WORK TO BE COMPLETED: Look through the data and write out every line with the word "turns" in it.
[SUPPLIED MATERIAL — start]
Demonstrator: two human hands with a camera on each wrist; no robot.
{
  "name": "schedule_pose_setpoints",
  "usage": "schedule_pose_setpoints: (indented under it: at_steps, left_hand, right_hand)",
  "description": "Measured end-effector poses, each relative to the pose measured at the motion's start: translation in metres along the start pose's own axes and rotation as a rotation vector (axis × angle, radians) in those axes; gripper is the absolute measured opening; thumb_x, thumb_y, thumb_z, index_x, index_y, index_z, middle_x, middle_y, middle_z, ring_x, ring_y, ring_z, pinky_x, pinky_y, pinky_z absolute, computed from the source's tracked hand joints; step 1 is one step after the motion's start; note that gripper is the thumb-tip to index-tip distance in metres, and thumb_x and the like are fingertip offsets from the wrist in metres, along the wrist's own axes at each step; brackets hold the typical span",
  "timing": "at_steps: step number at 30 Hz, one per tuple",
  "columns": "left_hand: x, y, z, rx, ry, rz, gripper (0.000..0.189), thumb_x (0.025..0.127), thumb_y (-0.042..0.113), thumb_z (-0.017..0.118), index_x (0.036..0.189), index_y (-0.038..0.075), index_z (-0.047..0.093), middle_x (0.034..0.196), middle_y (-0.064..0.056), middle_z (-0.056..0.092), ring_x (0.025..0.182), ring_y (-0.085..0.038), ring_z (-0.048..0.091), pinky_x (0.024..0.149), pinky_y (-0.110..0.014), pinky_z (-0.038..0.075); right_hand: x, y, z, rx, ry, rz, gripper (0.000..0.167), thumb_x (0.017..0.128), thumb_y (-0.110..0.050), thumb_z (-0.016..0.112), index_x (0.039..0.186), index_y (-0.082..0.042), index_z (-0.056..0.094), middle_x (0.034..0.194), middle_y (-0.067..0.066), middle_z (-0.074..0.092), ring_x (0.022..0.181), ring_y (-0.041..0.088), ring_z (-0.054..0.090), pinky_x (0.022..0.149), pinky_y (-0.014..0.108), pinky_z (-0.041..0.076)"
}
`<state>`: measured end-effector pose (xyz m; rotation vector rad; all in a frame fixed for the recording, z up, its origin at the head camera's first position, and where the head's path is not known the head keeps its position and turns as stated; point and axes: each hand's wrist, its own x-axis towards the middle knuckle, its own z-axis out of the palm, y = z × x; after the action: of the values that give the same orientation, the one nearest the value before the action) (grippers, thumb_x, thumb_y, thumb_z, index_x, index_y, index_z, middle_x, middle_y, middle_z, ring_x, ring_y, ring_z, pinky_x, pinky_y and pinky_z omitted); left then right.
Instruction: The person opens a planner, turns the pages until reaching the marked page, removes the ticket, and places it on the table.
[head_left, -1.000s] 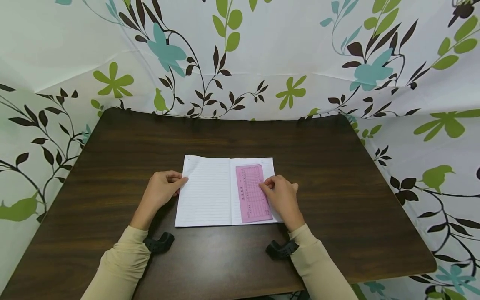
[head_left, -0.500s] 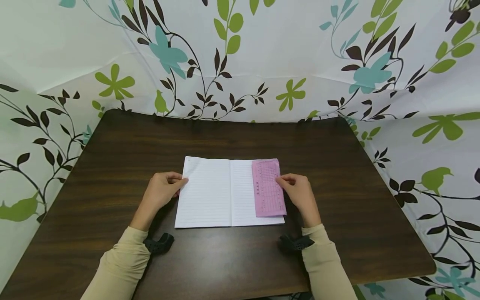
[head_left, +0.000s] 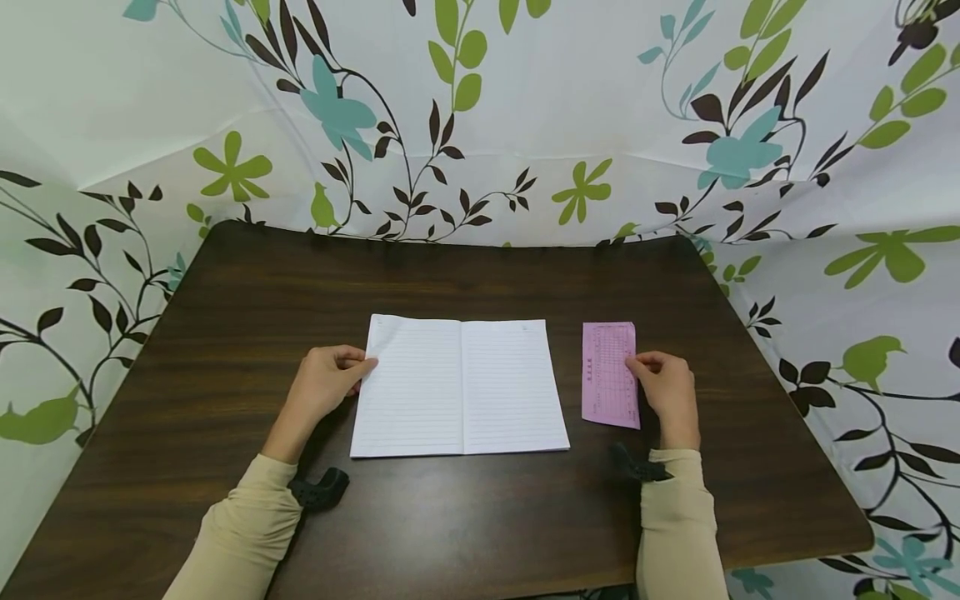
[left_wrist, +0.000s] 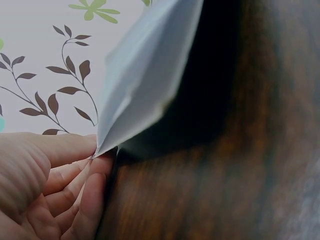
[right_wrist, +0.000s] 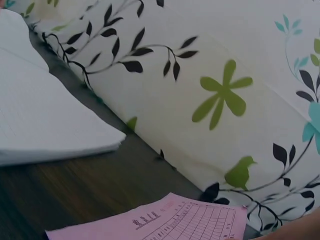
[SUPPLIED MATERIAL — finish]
YOUR RESPONSE:
`<state>`: measured end-effector pose (xyz m; rotation vector rad; all in a frame fixed for the recording, z up, its origin at the head camera's first position, and where the head's path is not known the head keeps its position and turns as stated; point and axes: each hand's wrist, its own x-axis towards the middle knuckle, its own z-axis out of the palm, y = z × x; after the action: of the values that give the same orientation, the one nearest the value before the action) (grippers, thumb_x, thumb_y, thumb_z, index_x, index_y, index_z, middle_x, middle_y, middle_z, ring_x, ring_y, ring_z, pinky_x, pinky_y and pinky_z omitted); left then right.
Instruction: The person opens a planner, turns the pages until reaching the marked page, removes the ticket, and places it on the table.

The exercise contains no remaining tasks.